Professor Brody has written an op-ed piece published in the Desert Sun on May 21, 2014.  In the column, he supports the notion of having the health insurance industry participate fully in the correction, and he eschews the notion of “national health care” in its pejorative sense.  Professor Brody, without saying so, realizes that the Act is a health insurance reform act, not truly a health care reform act.

His suggestion is to take the amount that the federal government spends today on health care, and dole it out to everyone with a Social Security card – that’s every legal American – based on age brackets and veteran status that reflects perceived need for  health insurance.  The funds would be used to buy health insurance.  Professor Brody assumes that younger people are going to pay less for health insurance than older Americans, and, based on age cohorts, the amounts would increase with age.  Note that this does not require that there be any tax increase to implement, although there would likely be administrative costs in setting up and running the system, probably through the Social Security Administration since it already has our social security numbers, addresses, and dates of birth.

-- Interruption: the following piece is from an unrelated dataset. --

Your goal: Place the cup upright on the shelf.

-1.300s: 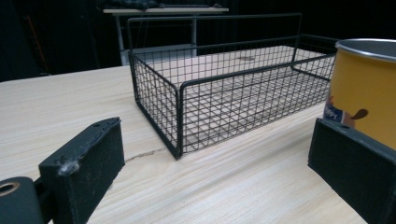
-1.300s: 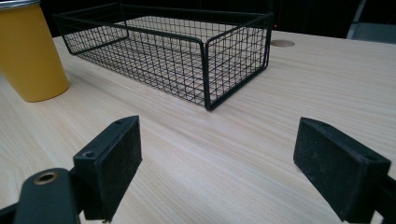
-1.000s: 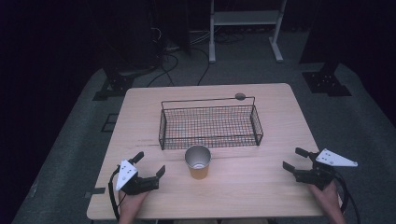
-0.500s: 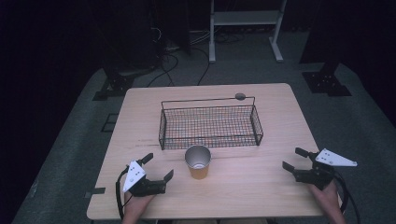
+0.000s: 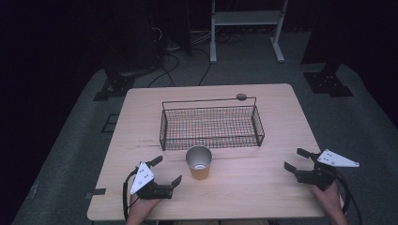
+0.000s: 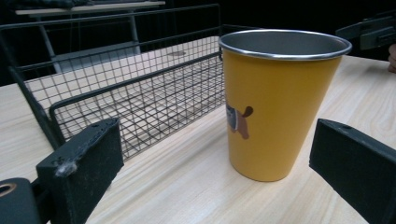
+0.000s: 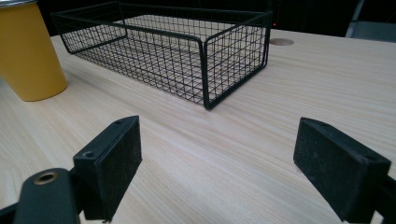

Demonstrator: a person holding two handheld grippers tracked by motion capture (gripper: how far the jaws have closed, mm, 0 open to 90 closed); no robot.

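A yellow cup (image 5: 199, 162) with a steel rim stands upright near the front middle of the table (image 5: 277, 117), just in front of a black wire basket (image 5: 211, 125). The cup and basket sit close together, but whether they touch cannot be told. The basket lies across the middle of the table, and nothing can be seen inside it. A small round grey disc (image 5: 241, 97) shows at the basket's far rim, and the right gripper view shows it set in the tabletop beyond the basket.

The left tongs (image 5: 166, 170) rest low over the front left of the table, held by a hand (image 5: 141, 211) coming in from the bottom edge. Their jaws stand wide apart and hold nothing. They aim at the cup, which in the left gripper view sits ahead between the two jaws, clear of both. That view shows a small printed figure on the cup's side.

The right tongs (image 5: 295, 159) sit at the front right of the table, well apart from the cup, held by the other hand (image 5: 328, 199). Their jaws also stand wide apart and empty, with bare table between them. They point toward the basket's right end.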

Next, the professor suggests using the “commerce power as it was intended,” i.e., to prevent state barriers to interstate commerce.  This means that insurance companies could sell their health policies across state lines thus creating a national market for health insurance and elimination of the state and federal “exchanges.”  Professor Brody suggests that this would allow the free market to work since the carriers would want to attract people to their products in order to collect the stipend-related premiums.  If a stipend were not used, it would be added to next year’s stipend pool with the expectation of getting more people to buy insurance.  Of course, everyone would have the option to buy better coverage with their and/or their employer’s money.

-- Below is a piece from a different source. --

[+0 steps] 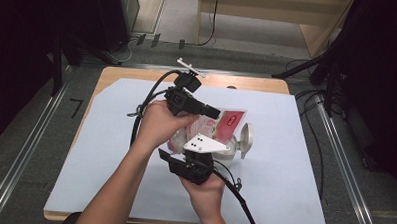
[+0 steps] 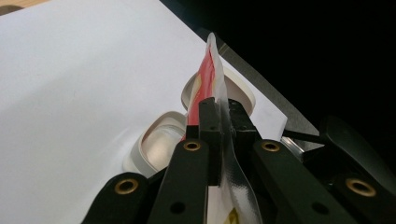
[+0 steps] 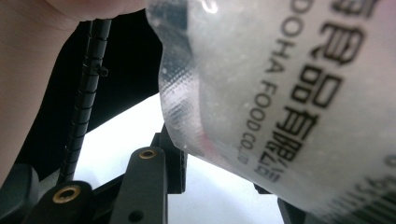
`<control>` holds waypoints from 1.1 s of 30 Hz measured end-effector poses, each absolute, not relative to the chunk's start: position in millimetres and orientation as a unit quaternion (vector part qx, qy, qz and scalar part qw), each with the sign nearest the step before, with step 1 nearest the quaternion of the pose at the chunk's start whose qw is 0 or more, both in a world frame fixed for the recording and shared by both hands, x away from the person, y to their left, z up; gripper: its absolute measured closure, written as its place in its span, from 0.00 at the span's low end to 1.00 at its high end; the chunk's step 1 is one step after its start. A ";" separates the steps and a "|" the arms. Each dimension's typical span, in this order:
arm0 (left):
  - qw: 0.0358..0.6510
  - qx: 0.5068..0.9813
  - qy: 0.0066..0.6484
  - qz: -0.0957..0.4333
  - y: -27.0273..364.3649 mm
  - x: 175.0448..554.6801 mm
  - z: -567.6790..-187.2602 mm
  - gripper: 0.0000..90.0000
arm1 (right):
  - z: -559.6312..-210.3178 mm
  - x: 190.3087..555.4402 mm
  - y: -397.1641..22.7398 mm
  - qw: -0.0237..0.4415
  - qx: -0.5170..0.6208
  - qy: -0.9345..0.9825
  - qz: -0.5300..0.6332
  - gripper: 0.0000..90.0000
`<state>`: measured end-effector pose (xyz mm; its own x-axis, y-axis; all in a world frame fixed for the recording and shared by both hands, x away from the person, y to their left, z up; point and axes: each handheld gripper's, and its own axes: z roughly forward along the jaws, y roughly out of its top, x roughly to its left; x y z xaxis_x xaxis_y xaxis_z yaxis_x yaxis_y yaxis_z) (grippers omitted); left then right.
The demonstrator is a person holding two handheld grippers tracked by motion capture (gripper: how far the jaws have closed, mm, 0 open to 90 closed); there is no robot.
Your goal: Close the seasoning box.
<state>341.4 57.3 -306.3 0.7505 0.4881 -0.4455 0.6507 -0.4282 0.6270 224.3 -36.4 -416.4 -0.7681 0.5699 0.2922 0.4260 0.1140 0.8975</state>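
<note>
A plastic food bag point(image 1: 221, 124) with a red-and-white print sits at the middle of the high view, held up between both hands above a white sheet point(image 1: 284, 185) that covers the tabletop point(image 1: 257, 84). What fills the bag is hard to make out; in the right gripper view its clear, frosted side point(image 3: 289, 93) takes up the upper right of the frame, with black printed lettering and a strip of barcode cut off at the lower right corner.

Just right of the bag in the high view lies a white box point(image 1: 233, 145) with its hinged lid point(image 1: 246, 136) swung open. In the left gripper view its tray point(image 2: 159, 147) looks bare inside, though the jaws cover its near part.

The left hand-held gripper point(image 2: 223, 114) is pressed together on the bag's thin upper edge, which stands up as a narrow red-and-white strip at the centre of that view. The right hand-held gripper point(image 1: 184, 164), below the bag in the high view, has one jaw visible beside the bag's lower end; the other is behind the plastic, so I cannot tell whether it pinches the bag.
</note>
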 end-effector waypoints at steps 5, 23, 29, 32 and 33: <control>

The program would allow families to pool stipends in order to acquire family coverage, and it would allow employers to purchase supplemental plans as an employment attraction tool.

Professor Brody suggests that this approach keeps the government out of the doctor-patient relationship, eliminates the need for a health care bureaucracy, and maybe best of all, puts Congress in the position it is intended to be in:  passing laws regarding funding and revenue.

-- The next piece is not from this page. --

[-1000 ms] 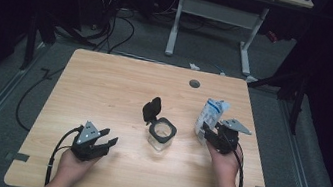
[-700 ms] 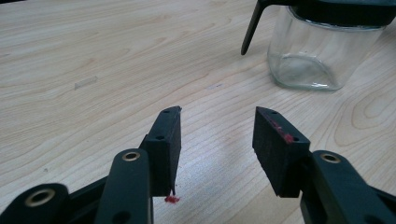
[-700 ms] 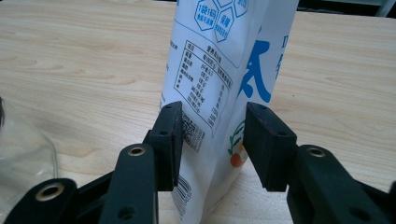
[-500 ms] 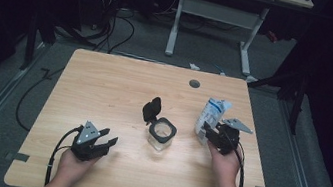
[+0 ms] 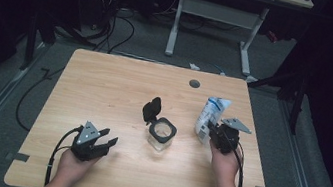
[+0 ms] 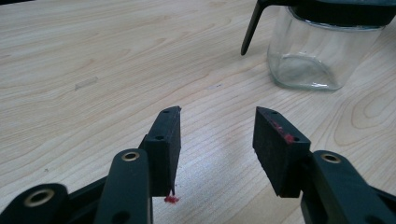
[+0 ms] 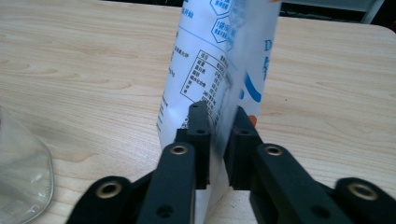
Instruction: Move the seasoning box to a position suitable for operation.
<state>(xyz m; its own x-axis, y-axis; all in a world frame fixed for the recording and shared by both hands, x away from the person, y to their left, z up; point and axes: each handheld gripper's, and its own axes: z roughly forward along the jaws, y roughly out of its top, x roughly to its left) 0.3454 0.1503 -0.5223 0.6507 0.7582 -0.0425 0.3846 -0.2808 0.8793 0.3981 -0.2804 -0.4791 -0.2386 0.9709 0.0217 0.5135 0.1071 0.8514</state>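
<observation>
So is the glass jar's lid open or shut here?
Open. The glass jar stands upright with its black hinged lid flipped back and standing up beside the mouth, leaving the opening uncovered.

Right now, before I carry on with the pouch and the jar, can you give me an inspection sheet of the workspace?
Surface: light wooden table, a round grommet hole near the far edge.
Job's things: white printed plastic pouch standing upright; clear glass jar with its black hinged lid flipped open.
Clutter: nothing seen.
Grippers: right gripper has just been closing, its pads now pinch the pouch's lower part; left gripper open, nothing between the jaws, low over the table, apart from the jar.
Cables: a black cable trails from the left gripper, another from the right.
Surroundings: dark floor with loose cables, white desk frame behind.
</observation>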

I assume that Professor Brody would want to retain those aspects of health insurance coverage that seem to please people, e.g., no pre-existing condition limitations, no annual or lifetime coverage limits, coverage for children, etc.  Of course, these are items that have increased premium costs.

Although there have been suggestions to “fix” the Act in both Houses of Congress, no one seems to have embraced a program that would change the landscape and retain the beneficial aspects of  health insurance reform.  As a market-based suggestion, maybe Professor Brody is on to something.